I’m sitting in an independent coffee shop drinking a caramel cappuccino. When I walked in, I ordered two, announcing that I had a coupon.
“The buy one get one free coupon?” the barista asked knowingly.
“Yeah,” I replied dumbly.
When she asked if it was for here or to go, I responded, “Here,” attempting to sound nonchalant. Uh… it’s an independent coffee shop AND bookstore. This place was made to make my soul tingle in bubbly joy.
People, the barista is brilliant. She asked if I wanted one now and one later. Nodding enthusiastically, I announced that it was probably a good idea. “I won’t look like such an addict.”
People, I am wearing a shirt with a wide-eyed owl underneath the capitalized words, “NEED MORE COFFEE.” Uh, I think they know.
So here I am sitting in “Grounds for Thought.” Isn’t that a lovely name for a coffee/book shop? The books (and records) are all used, so they have this worn cozy feeling. Some book cases are tediously organized while other books are crammed haphazardly into shelves. An excess of records sit in cardboard boxes on the floor. A hodgepodge of tables and chairs are scattered about. One near me is set up for chess. It’s left neglected at the moment. To my left, two energetic college girls are working to complete a jigsaw puzzle. At times they laugh, but right now they are focused, frustrated at the task at hand.
“I’m going to scream and shout and let it all out,” says one girl matter-of-factly. Seriously, she just said that. I love them. I love this little place. I love the varying company of people coming and going.
Oh! It’s time to get my second cappuccino. This also seems to remind the girls of time, and they surrender on assembling the puzzle. Now, it’s a bit lonely in my corner of the shop. There is something contagious about the energy of undergraduate students. Their optimism, their enthusiasm, their naiveté are bundled into this unfettered vivaciousness.
Meanwhile, today, I discovered a new wrinkle. I’m not too upset. It’s a wrinkle caused from repeatedly raising my eyebrows in my “Are you fucking kidding me face?” I’m okay with that. It’s a bit of a judgmental wrinkle, but it also is one caused by years of being amused and bewildered at adolescents I taught. As long as I don’t have frown lines, I’m good with aging. When I’m ninety, I want my face to tell the story of a well-lived life.
But these girls today are a reminder that, though I am once again a college student, I’m not quite one them. For all their energy and joy, I am happy to be me. I appreciate those blissful moments more at my age. I also have this wisdom of realizing how little I know. Many young college students are filled with a confidence of feeling wise. Their growing education has made them more intelligent, but wisdom comes from life more than books. I loved being their age. I loved the experiences, the adventures. But I made wrong turns after graduating.

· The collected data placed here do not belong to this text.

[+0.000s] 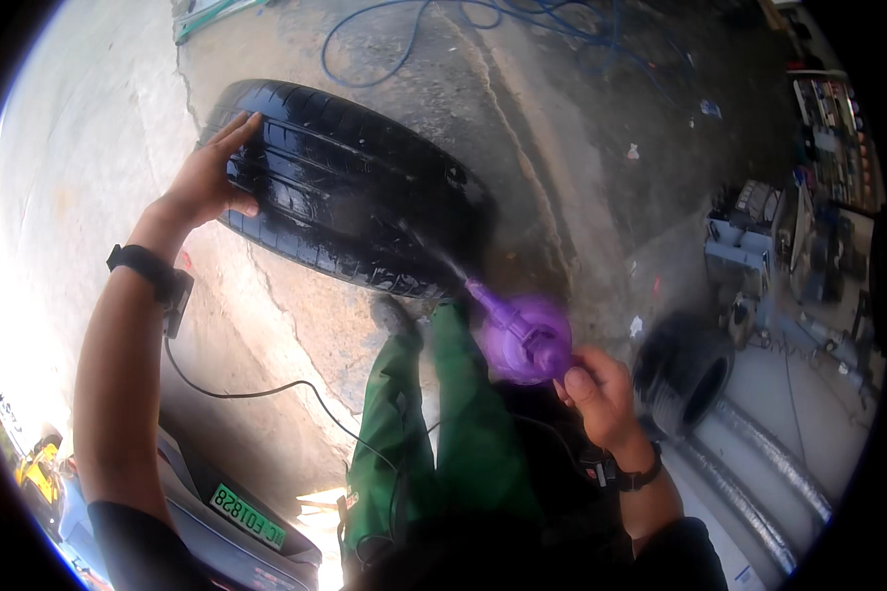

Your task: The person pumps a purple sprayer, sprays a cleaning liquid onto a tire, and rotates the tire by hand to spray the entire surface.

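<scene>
A black car tire (335,177) stands on the concrete floor in front of me, its tread wet and glossy. My left hand (214,172) rests on the tread near its left end, thumb and fingers spread around the rubber and steadying it. In my right hand (601,394) is a purple spray bottle (528,335), held by its rear end, where the fingers are partly hidden. The nozzle points at the lower right part of the tread, and a thin pale jet leaves it toward the rubber. Both wrists wear black straps.
A blue hose (394,71) lies coiled on the floor beyond the tire. To the right are another tire (685,379), silver-wrapped tubes (759,492), a grey machine (744,241) and a rack of small items (838,138). A vehicle with a green plate (248,514) stands at the lower left.
</scene>
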Available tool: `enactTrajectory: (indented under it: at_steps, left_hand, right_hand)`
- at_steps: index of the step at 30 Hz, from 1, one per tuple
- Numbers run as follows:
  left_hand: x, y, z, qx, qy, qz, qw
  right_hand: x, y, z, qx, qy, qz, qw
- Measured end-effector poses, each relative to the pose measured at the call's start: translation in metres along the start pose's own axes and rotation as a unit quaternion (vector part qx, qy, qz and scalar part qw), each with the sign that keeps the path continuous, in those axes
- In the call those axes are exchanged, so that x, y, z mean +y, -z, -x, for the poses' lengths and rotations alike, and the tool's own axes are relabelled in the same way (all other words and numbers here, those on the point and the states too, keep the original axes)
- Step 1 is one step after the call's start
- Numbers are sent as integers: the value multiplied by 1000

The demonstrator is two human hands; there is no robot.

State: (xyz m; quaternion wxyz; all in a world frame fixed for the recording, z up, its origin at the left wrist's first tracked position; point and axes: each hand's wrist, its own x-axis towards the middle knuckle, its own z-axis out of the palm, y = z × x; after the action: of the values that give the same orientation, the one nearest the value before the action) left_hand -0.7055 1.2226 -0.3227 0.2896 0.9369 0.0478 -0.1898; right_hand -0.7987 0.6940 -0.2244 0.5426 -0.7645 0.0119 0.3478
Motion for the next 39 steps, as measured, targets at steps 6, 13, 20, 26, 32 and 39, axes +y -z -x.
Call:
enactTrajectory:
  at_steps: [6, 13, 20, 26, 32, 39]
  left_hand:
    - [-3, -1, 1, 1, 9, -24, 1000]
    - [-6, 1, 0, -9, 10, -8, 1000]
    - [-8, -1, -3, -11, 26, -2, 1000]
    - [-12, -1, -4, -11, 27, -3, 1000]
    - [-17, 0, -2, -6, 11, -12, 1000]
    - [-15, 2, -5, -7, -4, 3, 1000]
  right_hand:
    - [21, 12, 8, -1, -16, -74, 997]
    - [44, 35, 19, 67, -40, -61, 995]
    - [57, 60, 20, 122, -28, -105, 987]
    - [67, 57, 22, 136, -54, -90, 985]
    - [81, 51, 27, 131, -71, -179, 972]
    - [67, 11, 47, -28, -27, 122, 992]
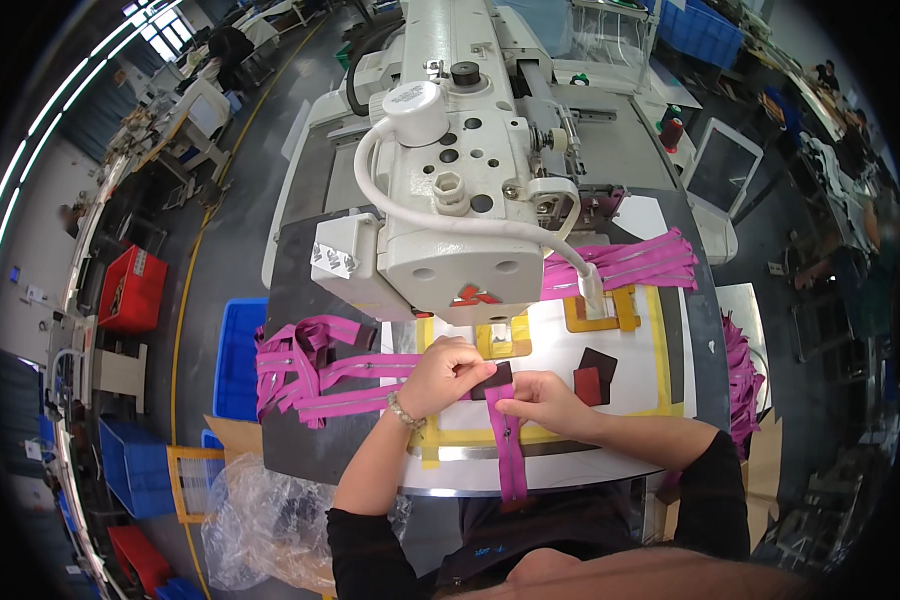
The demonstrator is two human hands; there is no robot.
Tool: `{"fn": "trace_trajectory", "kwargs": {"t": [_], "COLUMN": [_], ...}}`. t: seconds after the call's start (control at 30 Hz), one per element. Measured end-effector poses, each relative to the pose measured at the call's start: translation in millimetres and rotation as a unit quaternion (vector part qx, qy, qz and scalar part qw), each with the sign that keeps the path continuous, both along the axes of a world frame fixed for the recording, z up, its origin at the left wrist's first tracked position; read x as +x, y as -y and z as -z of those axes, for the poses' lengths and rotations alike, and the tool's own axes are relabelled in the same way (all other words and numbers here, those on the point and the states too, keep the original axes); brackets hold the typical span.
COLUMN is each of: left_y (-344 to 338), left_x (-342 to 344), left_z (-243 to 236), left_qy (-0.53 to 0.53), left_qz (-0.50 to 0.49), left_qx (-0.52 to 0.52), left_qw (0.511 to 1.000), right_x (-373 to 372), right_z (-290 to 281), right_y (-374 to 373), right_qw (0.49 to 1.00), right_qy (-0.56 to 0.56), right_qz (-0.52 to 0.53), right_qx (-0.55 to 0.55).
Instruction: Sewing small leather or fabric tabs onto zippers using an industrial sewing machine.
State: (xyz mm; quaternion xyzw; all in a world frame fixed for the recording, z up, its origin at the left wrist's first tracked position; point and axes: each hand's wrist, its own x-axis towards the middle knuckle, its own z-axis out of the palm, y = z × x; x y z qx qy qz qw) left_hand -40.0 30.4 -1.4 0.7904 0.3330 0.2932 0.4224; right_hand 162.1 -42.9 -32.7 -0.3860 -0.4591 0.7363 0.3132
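Observation:
Below the head of a white sewing machine [450, 268], my left hand [450, 375] pinches a small dark patch [494, 374]. My right hand [530, 400] grips the upper end of a pink zipper strip [511, 455] just under that patch; the strip hangs down over the table's front edge. A yellow-taped frame piece [503, 338] lies behind my hands. More pink zippers [315, 365] are spread on the left, and a bundle [620, 260] lies at the back right. Loose dark patches [595, 358] and a red one [587, 386] rest right of my hands.
Blue bins [130, 465] [240, 360], a red bin [133, 288] and crumpled plastic film [255, 520] are to the left. Pink zippers [742, 380] hang at the right side, near a tablet-like screen [720, 165]. Other people [225, 45] are in the background.

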Motion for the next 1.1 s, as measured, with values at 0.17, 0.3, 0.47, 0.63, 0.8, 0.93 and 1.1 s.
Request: {"fn": "trace_trajectory", "kwargs": {"t": [0.17, 0.3, 0.47, 0.63, 0.8, 0.93, 1.1], "left_y": [-4, -2, 0, 8, 11, 10, 10], "left_x": [-7, -8, 3, 8, 13, 13, 11], "left_z": [-4, -4, 0, -6, -4, -4, -5], "left_qy": [-0.067, -0.066, -0.052, -0.068, -0.080, -0.083, -0.076], "left_qz": [0.022, 0.001, -0.063, -0.076, -0.031, -0.031, -0.044], "left_qx": [0.049, 0.107, 0.128, 0.250, 0.284, 0.292, 0.301], "left_qw": [0.996, 0.992, 0.988, 0.963, 0.955, 0.952, 0.950], "right_x": [-8, -6, 48, 95, 98, 94, 92], "right_z": [-18, -40, -59, -76, -71, -61, -56], "right_y": [13, 24, -2, -11, -8, -3, -2], "right_qw": [0.996, 0.994, 0.947, 0.792, 0.770, 0.739, 0.765], "right_qy": [-0.071, -0.065, 0.206, 0.443, 0.512, 0.511, 0.475], "right_qz": [0.046, 0.082, -0.026, -0.021, -0.065, -0.103, -0.133], "right_qx": [-0.023, -0.015, 0.246, 0.419, 0.376, 0.428, 0.414]}}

When I graduated, I lost that curiosity for practicality. I put aside silliness for responsibility. For all I thought I was wise, I was a fool who did not know how to embrace all parts of myself. I became dull and flat. It’s only from failures as an adult that I have begun to rise into a more interesting, multi-faceted person. Thank goodness I am not a young college student again. I would had to have to learn those lessons again. They hurt enough the first time.
Besides, I had terrible taste in alcohol and limited taste in literature back then. I drank wine coolers and read Jane Austen almost exclusively. Now, I still love my Jane Austen, but did you know how interesting nonfiction is? And smut romance is ridiculously fun; well, it is when it is adequately edited. I admit that I have taken a red pen to some of those books. And the last one I read? It was so terrible and beyond help that I threw it out. No one should have to endure such terrible writing. Donating the book would have been a disservice.
Anyways, I digress. I think the cappuccinos are doing their job. I’m feeling more jittery.
I really should wrap this up and get out of here. It is reluctantly decided. My parking meter is about to expire, and I really need to complete my statistics midterm. Ugh, statistics. I best go to the university library for that. That way, when I am swearing at my work, I’ll be surrounded by other college students studying. I think they will be sympathetic. Here at the coffee shop, people are too relaxed and comfortable to understand a human swearing aggressively at inanimate objects.